Sniffing and analysing communication protocolI decided to put online my RTL2832U reverse-engineering / hacking scripts. I get quite often questions how to sniff USB, analyse data and generate some driver code to test. I hope this example helps. Fortunately RTL2832U USB protocol is also very simple, which is easy to read and understand even with very limited existing knowledge.
I like to use native Windows XP and SniffUSB 2.0 to took USB captures. There is multiple USB sniffers available, both software and hardware. Feel free to select one you like, but be aware that these scripts only work for SniffUSB logging format. Making log format conversion scripts should be quite trivial though.

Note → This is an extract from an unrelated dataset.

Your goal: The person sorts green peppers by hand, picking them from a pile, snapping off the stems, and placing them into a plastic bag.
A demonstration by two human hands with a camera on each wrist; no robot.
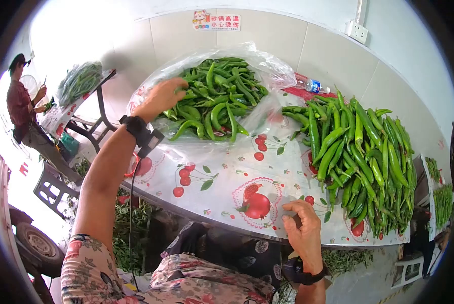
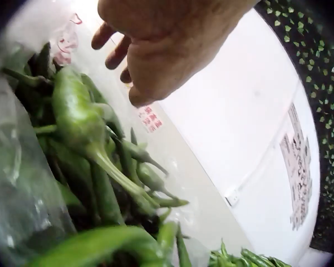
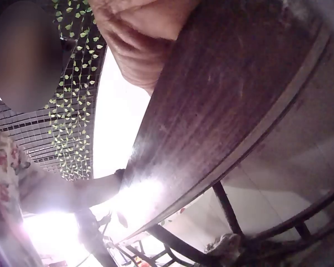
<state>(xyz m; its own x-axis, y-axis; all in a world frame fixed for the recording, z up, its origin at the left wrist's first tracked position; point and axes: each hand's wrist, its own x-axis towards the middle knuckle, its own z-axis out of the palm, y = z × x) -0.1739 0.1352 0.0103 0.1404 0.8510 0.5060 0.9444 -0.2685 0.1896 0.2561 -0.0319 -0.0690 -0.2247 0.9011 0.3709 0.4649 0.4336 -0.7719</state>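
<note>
Floral sleeve (image 1: 87,268) cloth comes closest, at the lower left, with the bare left forearm running up and away from it. Beyond it, at the far left, a vehicle wheel (image 1: 38,243) shows low down, and a person (image 1: 22,104) in a dark red shirt and dark cap stands beside a second counter, which carries a bulging plastic bag of greens (image 1: 80,81).

Further right, the left hand (image 1: 161,99), with a black wrist device (image 1: 140,134) behind it, reaches to the left edge of the bagged green peppers (image 1: 216,101). Its grip is slack, the fingers loosely bent and nothing visible between them; whether a fingertip touches a pepper, I cannot tell. These peppers lie in a spread clear plastic bag (image 1: 275,68) towards the back of the main counter (image 1: 287,169), which wears a white cloth printed with cherries and pomegranates. On the wall above is a small sign (image 1: 216,21).

Right of centre, the right hand (image 1: 303,223) rests at the counter's front edge, well apart from the bag; its grip is relaxed, the fingers folded loosely, holding nothing. Behind, a blue-labelled plastic bottle (image 1: 315,86) lies by the wall, below a socket (image 1: 357,32). A large loose heap of green peppers (image 1: 368,157) covers the counter's right end.
</note>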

- Take sniff using SniffUSB (outputs file UsbSnoop.log). Just tune to working TV channel, one sec is enough, log file size increases very rapidly when picture is streaming.
- Use parser.pl to convert SniffUSB log (UsbSnoop.log) more human readable form. (History: In my understanding parser.pl was a part of USBreplay toolkit.)
- ./parser.pl UsbSnoop.log > UsbSnoop.ts
- Lets remove video data as we are not interested of it. It is only control data what we like to get.
- sed -e 's/BULK\[00081\].*$/BULK\[00081\] MPEG2 TS packet data removed/g' UsbSnoop.ts > UsbSnoop.p
- Dump out register writes from the control data.
- ./rtl2832u.py UsbSnoop.p > UsbSnoop.c
rtl2832u.py could currently extract all registers from rtl2832u devices that has tuner e4000, fc2580, fc0013, tua9001 or r820t. There is few more RF tuners used with rtl2832u and in case of unknown tuner it could still dump out rtl2832u itself registers. Generated code could be copy & pasted directly to the Linux drivers in question and make some tests.